Gemstones of Pailin, Cambodia

The southeastern corner of central Thailand along the Cambodian border has been an important source of fine ruby and sapphire for centuries. Pailin is at the edge of the Cardamom Mountains in the west of Cambodia, 25km from the border of Thailand. Pailin was a prosperous town due to its gem deposits. Those resources attracted the attention of the Khmer Rouge.
Sapphire mining near Pailin using high-pressure water to turn the gem rich gravels into mud. The mud is then processed.
The Khmer Rouge were Cambodian Communists who mounted an insurgency against the national government in 1967 and succeeded in taking power in 1975 under their notorious leader Pol Pot.

They ruled for 4 years until they were ousted by the Vietnamese army in 1979.

The Khmer Rouge regime was distinguished by the genocide of an estimated 1.5 million people.
The rare blue sapphire of the Pailin area are very highly regarded. They range in colour from light to deep blue, but with a distinctive purity and intensity of color. The Khmer Rouge used proceeds from mining Pailin sapphire to fund their offensive and later their government once they gained national power.

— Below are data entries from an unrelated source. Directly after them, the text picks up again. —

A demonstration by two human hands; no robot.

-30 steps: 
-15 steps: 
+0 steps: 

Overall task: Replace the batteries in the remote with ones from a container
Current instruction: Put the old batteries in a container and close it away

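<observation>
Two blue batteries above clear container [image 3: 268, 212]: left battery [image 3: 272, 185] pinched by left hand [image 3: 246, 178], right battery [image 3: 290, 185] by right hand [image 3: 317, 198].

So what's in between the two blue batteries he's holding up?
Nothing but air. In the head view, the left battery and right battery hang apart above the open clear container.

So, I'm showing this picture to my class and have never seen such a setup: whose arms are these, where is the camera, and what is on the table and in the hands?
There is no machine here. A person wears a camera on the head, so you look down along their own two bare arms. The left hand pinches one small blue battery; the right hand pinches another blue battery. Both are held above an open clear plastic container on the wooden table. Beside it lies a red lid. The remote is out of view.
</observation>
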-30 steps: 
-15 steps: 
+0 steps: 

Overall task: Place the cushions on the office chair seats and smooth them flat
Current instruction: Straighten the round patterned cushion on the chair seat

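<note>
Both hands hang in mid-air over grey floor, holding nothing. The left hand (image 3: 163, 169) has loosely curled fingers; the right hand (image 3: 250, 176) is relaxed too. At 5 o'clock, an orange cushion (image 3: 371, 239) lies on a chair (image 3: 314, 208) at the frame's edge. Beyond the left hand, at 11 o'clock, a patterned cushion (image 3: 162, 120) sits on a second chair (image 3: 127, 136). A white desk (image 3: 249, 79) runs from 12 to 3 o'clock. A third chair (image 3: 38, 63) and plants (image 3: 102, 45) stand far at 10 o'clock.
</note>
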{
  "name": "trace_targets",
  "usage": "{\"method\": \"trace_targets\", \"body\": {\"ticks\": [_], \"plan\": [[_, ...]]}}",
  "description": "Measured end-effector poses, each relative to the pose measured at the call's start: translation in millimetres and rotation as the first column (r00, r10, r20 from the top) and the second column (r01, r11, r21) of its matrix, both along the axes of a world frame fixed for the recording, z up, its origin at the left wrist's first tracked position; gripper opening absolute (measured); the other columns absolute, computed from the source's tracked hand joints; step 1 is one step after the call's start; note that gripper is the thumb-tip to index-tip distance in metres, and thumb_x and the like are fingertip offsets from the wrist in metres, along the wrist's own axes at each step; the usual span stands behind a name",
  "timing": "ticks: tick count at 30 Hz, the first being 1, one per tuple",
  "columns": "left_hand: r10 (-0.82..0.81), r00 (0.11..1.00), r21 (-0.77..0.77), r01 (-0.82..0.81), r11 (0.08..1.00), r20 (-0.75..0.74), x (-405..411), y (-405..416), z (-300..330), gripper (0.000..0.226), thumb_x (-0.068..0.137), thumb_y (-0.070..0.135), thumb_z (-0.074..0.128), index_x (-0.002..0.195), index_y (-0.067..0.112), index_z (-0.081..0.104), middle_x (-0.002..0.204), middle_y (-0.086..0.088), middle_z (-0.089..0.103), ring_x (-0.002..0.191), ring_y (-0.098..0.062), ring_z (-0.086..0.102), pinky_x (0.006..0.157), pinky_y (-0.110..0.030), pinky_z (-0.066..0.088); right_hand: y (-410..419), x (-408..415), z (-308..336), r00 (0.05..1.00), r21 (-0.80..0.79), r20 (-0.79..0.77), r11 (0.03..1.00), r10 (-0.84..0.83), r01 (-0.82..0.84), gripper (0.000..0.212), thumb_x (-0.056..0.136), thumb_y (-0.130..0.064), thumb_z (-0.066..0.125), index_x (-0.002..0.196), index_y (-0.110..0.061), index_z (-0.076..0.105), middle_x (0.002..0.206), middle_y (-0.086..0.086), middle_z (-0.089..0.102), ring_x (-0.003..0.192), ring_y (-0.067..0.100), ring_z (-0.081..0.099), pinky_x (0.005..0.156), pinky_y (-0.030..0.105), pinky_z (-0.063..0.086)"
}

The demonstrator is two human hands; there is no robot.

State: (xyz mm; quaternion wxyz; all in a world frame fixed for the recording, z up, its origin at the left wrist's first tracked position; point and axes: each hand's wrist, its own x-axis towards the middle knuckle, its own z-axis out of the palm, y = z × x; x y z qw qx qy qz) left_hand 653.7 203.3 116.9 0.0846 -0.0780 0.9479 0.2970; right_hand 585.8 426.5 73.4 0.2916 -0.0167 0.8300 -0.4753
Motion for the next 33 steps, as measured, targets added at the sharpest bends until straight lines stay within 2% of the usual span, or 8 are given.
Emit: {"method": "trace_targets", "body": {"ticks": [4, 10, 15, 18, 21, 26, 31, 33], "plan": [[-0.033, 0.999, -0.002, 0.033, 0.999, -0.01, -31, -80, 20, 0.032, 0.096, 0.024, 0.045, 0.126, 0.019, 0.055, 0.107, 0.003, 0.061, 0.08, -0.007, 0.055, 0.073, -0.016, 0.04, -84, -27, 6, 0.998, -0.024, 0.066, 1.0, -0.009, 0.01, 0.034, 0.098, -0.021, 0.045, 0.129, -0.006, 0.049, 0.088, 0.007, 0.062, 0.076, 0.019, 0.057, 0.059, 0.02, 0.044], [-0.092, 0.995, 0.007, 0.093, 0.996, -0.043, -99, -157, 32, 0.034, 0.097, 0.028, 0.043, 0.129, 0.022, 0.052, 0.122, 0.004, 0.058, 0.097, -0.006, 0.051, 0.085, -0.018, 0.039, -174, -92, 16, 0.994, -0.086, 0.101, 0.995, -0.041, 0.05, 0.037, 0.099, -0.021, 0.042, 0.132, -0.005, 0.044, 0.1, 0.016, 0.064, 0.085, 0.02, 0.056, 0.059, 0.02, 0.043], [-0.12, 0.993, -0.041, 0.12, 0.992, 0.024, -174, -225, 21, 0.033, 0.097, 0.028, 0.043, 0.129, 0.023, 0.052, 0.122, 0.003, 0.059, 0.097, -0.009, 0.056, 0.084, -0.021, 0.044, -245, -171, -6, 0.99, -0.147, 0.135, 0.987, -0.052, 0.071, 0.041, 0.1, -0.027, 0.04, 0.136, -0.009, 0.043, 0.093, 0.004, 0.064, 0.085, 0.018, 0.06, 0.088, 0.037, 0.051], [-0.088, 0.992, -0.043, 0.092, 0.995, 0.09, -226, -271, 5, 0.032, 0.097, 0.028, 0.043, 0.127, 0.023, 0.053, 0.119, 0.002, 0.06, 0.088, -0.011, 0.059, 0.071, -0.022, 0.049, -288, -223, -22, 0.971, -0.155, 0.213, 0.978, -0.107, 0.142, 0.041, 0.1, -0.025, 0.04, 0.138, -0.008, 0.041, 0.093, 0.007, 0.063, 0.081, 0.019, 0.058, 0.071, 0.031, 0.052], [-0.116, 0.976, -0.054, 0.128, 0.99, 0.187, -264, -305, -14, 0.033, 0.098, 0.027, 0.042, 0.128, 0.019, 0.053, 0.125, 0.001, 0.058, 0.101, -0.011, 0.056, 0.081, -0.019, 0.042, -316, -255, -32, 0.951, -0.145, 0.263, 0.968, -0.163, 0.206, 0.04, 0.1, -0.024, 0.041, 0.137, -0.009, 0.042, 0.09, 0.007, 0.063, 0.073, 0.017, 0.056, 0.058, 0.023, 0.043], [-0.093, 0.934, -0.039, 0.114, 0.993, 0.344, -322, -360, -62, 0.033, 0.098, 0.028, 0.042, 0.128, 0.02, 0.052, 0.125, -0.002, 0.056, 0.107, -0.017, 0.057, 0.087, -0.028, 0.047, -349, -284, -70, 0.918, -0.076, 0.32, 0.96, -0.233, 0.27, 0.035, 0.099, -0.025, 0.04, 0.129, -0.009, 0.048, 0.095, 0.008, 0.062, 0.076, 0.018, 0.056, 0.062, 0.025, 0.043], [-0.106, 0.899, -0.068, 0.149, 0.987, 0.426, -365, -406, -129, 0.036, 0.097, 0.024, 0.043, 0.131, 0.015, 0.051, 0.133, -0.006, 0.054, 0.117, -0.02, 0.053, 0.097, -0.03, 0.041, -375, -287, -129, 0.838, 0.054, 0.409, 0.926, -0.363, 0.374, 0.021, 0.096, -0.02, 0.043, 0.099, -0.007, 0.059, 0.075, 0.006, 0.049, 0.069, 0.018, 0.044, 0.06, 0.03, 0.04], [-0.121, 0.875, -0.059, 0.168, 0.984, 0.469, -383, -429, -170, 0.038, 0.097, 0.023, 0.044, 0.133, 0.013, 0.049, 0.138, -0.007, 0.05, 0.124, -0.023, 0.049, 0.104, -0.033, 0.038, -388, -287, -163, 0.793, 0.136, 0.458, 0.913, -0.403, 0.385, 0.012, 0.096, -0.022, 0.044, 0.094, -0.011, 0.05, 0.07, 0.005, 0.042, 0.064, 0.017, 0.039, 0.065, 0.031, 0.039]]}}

Pailin sapphire was one of the first "blood gemstones."
The first stones ever to be treated with heat to improve their colours allegedly originated from the Pailin mines in Cambodia. Cambodia is famous for commercializing gem treatment.
The precious stone industry in Pailin today is dwindling with deposits largely depleted. Cambodia's gem supplies are declining sharply.

Sapphire mining was not the only type of digging that was carried on in Pailin. It is considered one of the most heavily landmined areas in the world.